WHAT YOU WILL DO:
Read through the records below and copy each line that uses the word "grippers".
··· PROVIDED RECORDS ···
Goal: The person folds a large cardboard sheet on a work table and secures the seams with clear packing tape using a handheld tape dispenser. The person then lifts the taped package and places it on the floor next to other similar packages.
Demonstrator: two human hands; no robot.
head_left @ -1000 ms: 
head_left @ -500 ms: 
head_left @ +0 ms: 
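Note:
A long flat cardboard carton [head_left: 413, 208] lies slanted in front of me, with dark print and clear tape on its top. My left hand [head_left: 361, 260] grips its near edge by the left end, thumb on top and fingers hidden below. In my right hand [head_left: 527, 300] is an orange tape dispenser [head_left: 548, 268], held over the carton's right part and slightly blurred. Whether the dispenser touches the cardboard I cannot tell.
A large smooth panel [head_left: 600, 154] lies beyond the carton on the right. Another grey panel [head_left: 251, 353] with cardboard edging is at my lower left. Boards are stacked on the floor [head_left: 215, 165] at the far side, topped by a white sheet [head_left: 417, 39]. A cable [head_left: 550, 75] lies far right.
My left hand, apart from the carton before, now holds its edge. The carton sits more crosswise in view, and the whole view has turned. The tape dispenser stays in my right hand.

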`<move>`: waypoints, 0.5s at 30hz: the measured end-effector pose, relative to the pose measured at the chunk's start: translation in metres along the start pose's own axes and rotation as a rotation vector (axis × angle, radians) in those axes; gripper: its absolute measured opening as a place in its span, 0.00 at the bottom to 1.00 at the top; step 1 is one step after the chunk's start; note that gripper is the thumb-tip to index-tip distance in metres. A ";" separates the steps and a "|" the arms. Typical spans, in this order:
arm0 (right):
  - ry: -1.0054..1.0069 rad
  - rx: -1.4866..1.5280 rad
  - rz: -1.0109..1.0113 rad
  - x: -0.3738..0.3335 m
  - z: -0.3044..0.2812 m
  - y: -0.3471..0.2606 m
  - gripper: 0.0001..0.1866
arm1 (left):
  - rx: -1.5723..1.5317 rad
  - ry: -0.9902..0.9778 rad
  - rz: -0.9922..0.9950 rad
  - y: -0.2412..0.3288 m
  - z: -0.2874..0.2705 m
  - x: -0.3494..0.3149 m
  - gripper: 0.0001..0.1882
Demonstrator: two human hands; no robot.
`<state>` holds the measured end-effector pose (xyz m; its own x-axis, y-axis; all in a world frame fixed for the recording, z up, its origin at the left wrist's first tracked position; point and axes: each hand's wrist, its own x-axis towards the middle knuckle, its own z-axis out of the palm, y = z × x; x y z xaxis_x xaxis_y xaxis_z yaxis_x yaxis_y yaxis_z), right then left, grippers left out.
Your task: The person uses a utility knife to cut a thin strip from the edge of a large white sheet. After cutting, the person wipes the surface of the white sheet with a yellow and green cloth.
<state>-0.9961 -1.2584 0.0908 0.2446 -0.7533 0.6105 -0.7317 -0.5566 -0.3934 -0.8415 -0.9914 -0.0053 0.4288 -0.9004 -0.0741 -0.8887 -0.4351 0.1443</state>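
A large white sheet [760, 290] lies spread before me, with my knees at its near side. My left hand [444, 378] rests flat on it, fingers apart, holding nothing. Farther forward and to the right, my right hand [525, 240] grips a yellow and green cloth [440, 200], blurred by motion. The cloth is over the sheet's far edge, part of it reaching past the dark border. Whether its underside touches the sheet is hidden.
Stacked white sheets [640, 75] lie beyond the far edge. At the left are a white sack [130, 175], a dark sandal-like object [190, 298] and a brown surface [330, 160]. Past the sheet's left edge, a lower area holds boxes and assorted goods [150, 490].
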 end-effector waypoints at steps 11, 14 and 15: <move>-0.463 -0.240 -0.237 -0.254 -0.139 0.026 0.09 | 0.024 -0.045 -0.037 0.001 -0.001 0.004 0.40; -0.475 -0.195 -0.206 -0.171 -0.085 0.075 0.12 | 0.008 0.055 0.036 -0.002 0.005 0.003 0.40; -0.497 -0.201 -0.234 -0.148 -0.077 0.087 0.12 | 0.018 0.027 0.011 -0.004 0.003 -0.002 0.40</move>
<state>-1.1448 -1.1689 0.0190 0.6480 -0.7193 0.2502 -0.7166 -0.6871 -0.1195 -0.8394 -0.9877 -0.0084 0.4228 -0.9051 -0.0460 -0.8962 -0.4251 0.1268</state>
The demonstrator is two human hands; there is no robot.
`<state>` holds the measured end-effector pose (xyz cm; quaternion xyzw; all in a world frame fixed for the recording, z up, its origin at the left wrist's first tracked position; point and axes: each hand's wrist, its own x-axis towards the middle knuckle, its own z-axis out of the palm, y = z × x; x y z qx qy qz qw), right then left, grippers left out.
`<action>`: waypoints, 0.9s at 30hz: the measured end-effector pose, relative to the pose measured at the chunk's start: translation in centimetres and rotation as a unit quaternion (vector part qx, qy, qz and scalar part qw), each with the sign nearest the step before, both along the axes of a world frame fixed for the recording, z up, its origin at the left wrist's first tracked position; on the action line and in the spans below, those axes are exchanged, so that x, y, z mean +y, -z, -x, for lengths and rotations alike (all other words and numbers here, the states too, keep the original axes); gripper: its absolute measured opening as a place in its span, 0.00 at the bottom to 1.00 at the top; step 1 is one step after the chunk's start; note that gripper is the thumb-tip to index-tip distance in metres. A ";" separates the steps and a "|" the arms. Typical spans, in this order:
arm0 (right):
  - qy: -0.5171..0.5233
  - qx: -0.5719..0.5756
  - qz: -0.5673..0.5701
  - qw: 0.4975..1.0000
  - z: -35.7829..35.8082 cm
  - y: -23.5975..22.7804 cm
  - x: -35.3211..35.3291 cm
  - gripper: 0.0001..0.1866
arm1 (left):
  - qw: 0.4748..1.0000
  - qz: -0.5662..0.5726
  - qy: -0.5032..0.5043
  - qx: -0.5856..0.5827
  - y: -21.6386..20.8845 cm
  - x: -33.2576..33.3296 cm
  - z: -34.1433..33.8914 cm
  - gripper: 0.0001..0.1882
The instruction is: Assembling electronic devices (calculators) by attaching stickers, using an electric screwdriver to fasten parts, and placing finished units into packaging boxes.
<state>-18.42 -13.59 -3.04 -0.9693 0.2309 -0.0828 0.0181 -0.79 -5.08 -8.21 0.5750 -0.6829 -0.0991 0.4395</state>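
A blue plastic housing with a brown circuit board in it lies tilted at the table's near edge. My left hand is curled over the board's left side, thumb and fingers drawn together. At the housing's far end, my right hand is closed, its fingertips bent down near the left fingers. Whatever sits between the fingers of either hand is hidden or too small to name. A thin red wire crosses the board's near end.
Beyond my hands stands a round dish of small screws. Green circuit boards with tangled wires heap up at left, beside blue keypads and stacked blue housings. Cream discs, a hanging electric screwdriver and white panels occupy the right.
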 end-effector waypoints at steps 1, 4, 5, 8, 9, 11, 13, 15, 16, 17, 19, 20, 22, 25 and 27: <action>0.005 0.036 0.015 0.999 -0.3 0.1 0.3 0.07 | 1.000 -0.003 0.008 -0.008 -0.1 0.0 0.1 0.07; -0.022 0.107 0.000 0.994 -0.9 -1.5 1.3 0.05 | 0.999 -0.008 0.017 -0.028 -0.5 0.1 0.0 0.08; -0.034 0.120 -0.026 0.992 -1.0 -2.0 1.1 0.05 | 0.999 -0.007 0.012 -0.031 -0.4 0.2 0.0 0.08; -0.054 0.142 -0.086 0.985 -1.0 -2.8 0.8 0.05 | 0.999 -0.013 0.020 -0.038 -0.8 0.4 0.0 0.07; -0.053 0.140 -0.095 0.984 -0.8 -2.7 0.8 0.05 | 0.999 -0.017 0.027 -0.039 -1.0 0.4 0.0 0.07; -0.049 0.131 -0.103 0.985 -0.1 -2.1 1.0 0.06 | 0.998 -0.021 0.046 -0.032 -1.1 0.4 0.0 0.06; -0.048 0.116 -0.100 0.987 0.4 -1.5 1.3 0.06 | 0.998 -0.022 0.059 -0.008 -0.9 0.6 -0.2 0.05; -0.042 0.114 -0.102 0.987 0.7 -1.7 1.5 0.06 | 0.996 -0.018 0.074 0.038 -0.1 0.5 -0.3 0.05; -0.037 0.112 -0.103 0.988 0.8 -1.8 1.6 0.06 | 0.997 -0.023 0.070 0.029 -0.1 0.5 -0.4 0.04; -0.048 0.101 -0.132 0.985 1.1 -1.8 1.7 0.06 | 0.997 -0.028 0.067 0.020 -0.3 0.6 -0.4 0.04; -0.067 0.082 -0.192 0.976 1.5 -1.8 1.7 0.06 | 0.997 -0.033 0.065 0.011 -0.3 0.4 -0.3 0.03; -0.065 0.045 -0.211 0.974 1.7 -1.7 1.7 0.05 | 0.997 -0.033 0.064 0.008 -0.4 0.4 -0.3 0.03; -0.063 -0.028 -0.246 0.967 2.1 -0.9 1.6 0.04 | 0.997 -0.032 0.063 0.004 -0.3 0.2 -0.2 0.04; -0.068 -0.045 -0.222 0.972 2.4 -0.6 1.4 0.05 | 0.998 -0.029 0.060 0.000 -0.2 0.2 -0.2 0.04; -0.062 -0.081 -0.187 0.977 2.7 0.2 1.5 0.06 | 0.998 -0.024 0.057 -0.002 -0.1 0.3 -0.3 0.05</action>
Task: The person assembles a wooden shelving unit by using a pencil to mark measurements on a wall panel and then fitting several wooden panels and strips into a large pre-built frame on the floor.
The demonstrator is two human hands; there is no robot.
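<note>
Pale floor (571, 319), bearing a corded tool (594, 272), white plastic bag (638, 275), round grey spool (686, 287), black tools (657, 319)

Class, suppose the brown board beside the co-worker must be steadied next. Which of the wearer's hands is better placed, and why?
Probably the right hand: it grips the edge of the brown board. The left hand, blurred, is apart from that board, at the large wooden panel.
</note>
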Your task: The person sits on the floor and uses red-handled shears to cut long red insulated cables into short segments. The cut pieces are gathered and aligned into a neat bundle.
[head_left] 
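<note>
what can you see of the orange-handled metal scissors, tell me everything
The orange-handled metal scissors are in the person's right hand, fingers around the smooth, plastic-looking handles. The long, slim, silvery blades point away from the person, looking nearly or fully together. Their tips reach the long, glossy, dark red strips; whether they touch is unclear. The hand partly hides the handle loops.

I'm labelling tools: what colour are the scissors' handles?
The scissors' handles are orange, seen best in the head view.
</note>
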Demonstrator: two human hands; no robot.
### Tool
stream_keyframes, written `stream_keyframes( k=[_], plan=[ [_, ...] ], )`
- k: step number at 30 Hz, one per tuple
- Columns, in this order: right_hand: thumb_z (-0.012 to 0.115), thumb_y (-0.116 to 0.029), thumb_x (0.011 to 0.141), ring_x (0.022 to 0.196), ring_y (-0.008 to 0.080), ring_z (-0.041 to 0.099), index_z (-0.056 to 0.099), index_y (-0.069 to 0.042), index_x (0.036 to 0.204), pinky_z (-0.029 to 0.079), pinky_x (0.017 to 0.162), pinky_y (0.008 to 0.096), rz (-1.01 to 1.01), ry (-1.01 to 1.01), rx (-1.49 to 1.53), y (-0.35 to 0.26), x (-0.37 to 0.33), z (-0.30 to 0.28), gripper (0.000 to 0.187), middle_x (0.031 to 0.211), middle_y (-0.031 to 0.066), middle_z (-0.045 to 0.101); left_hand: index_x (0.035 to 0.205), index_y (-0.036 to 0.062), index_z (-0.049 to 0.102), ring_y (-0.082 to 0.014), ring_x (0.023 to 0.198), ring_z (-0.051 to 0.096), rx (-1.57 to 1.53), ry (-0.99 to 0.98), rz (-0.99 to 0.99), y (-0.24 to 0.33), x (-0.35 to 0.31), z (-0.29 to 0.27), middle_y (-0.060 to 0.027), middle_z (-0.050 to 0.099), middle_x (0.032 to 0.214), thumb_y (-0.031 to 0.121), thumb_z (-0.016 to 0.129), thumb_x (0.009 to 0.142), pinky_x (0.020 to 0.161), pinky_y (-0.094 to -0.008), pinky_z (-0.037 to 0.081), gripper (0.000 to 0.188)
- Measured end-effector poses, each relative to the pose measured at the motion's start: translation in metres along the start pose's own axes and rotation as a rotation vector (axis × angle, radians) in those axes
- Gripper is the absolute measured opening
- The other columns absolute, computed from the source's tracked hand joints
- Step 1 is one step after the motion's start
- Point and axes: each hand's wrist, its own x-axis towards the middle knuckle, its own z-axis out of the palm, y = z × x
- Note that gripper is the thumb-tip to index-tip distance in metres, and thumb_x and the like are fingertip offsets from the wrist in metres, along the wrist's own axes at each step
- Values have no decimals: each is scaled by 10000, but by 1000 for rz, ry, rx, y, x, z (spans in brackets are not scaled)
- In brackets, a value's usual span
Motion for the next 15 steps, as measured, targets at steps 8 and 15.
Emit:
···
EXERCISE RESULT:
`<state>` holds the measured end-effector pose (xyz m; its own x-axis, y-axis; all in a world frame fixed for the recording, z up, its origin at the left wrist's first tracked position; point and axes: each hand's wrist, its own x-axis towards the middle knuckle, its own z-axis out of the palm, y = z × x; x y z xaxis_x xaxis_y xaxis_z yaxis_x yaxis_y yaxis_z), right then left, grippers left out.
`<state>` holds the measured end-effector pose (xyz cm; quaternion xyzw; all in a world frame fixed for the recording, z up, its origin at the left wrist's first tracked position; point and axes: each hand's wrist, its own x-axis towards the middle knuckle, its own z-axis out of the palm, y = z × x; x y z qx qy qz qw), right then left, grippers left out.

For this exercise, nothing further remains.